=== Begin Enclosure ===

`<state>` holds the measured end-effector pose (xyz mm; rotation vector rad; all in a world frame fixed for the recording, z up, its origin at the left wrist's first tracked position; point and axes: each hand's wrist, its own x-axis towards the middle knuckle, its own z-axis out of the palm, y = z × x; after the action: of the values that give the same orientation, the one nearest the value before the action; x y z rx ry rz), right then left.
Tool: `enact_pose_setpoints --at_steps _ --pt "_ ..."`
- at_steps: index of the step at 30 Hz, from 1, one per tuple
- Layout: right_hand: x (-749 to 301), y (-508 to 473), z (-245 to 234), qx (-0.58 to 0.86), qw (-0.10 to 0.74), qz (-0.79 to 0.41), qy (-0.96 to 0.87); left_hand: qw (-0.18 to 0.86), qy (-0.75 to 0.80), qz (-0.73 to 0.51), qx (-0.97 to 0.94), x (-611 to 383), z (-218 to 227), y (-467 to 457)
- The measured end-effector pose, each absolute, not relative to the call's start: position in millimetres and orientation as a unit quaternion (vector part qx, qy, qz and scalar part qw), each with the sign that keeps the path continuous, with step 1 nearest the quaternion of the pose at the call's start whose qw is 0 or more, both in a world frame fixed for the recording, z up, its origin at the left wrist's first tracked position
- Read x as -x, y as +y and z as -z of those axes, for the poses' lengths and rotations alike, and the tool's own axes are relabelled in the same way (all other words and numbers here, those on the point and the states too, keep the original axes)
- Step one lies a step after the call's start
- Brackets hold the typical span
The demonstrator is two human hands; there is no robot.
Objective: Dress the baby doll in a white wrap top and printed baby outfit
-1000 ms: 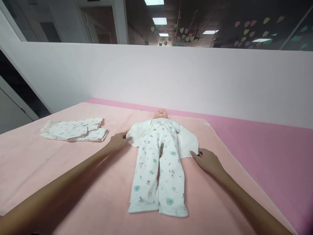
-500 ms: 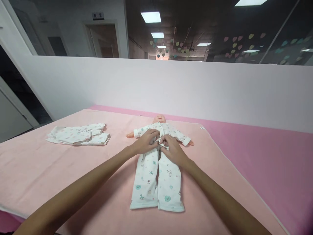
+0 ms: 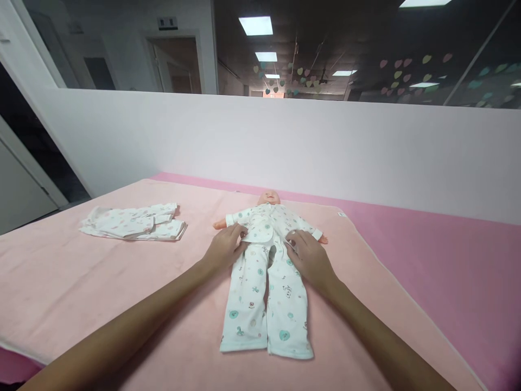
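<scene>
A baby doll (image 3: 269, 197) lies on its back, arms spread, with its head toward the wall. It wears a white printed top (image 3: 260, 231) and matching trousers (image 3: 249, 304), whose legs lie flat toward me. My left hand (image 3: 225, 247) pinches the top's lower edge at the doll's waist on the left. On the right side of the waist, my right hand (image 3: 310, 255) has its fingers closed on the top's hem. Between the hands the front of the top lies spread over the trouser waist. A dark gap shows at the trousers' crotch.
Folded white printed baby clothes (image 3: 132, 222) lie to the left on a pink blanket (image 3: 171, 293). Darker pink padding (image 3: 439, 255) shows beyond the blanket's right edge. A white low wall (image 3: 285, 146) with glass above it stands behind the doll.
My hands have moved apart from the middle of the doll's waist to its two sides. The top's front, bunched between them before, now lies flatter.
</scene>
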<state>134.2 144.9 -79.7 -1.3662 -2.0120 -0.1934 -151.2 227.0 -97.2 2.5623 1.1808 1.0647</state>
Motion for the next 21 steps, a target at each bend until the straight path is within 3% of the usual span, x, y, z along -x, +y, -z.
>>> enact_pose_setpoints --at_steps 4,9,12,17,21 --pt "-149 135 99 0.576 0.347 0.087 -0.735 0.09 0.44 -0.347 -0.823 161 106 220" --pt "-153 131 113 0.677 0.329 -0.029 -0.658 0.222 0.477 -0.305 -0.794 163 111 219" --pt "-151 130 113 0.666 0.318 -0.069 -0.671 0.264 0.461 -0.296 -0.793 160 110 218" --pt "-156 120 108 0.61 0.299 -0.1 -0.727 0.245 0.46 -0.285 -0.804 165 103 210" --pt "-163 125 100 0.567 0.376 -0.147 -0.717 0.163 0.463 -0.3 -0.818 166 95 210"
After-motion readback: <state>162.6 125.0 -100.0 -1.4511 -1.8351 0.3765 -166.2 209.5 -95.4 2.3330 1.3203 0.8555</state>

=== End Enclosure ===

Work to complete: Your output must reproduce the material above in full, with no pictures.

Solved problem:
`<state>` holds the measured end-effector pose (xyz mm; rotation vector rad; all in a world frame fixed for the recording, z up, its origin at the left wrist's first tracked position; point and axes: each hand's wrist, its own x-axis towards the middle knuckle, its own z-axis out of the palm, y = z × x; after the action: of the values that give the same orientation, the one nearest the value before the action; x y z rx ry rz), right then left.
Tool: `enact_pose_setpoints --at_steps _ --pt "_ ..."`
- at_steps: index of the step at 30 Hz, from 1, one per tuple
- Layout: right_hand: x (-749 to 301), y (-508 to 473), z (-245 to 234), qx (-0.58 to 0.86), qw (-0.10 to 0.74), qz (-0.79 to 0.41), qy (-0.96 to 0.87); left_hand: qw (-0.18 to 0.86), qy (-0.75 to 0.80), qz (-0.73 to 0.51), qx (-0.97 to 0.94), x (-611 to 383), z (-218 to 227), y (-467 to 457)
- The measured end-effector pose, each absolute, not relative to the call's start: position in millimetres and orientation as a unit quaternion (vector part qx, qy, qz and scalar part qw), each with the sign that keeps the path continuous, with step 1 nearest the quaternion of the pose at the call's start whose qw is 0 or more, both in a world frame fixed for the recording, z up, its origin at the left wrist's first tracked position
- Read x as -x, y as +y and z as -z of those axes, for the poses' lengths and rotations alike, and the tool's own axes are relabelled in the same way (all other words and numbers here, those on the point and the states too, keep the original axes)
- Step one lies a step after the call's start
- Brackets hold the typical span
The demonstrator is two human hands; there is no robot.
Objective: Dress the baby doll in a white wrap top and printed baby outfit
-1000 ms: 
-500 ms: 
+0 ms: 
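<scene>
A baby doll (image 3: 269, 197) lies on its back, arms spread, with its head toward the wall. It wears a white printed top (image 3: 260, 231) and matching trousers (image 3: 249, 304), whose legs lie flat toward me. My left hand (image 3: 225, 247) pinches the top's lower edge at the doll's waist on the left. On the right side of the waist, my right hand (image 3: 310, 255) has its fingers closed on the top's hem. Between the hands the front of the top lies spread over the trouser waist. A dark gap shows at the trousers' crotch.
Folded white printed baby clothes (image 3: 132, 222) lie to the left on a pink blanket (image 3: 171, 293). Darker pink padding (image 3: 439, 255) shows beyond the blanket's right edge. A white low wall (image 3: 285, 146) with glass above it stands behind the doll.
My hands have moved apart from the middle of the doll's waist to its two sides. The top's front, bunched between them before, now lies flatter.
</scene>
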<state>134.2 144.9 -79.7 -1.3662 -2.0120 -0.1934 -151.2 227.0 -97.2 2.5623 1.1808 1.0647</state>
Motion for the next 21 steps, a target at each bend until the straight path is within 3% of the usual span, x, y, z along -x, +y, -z.
>>> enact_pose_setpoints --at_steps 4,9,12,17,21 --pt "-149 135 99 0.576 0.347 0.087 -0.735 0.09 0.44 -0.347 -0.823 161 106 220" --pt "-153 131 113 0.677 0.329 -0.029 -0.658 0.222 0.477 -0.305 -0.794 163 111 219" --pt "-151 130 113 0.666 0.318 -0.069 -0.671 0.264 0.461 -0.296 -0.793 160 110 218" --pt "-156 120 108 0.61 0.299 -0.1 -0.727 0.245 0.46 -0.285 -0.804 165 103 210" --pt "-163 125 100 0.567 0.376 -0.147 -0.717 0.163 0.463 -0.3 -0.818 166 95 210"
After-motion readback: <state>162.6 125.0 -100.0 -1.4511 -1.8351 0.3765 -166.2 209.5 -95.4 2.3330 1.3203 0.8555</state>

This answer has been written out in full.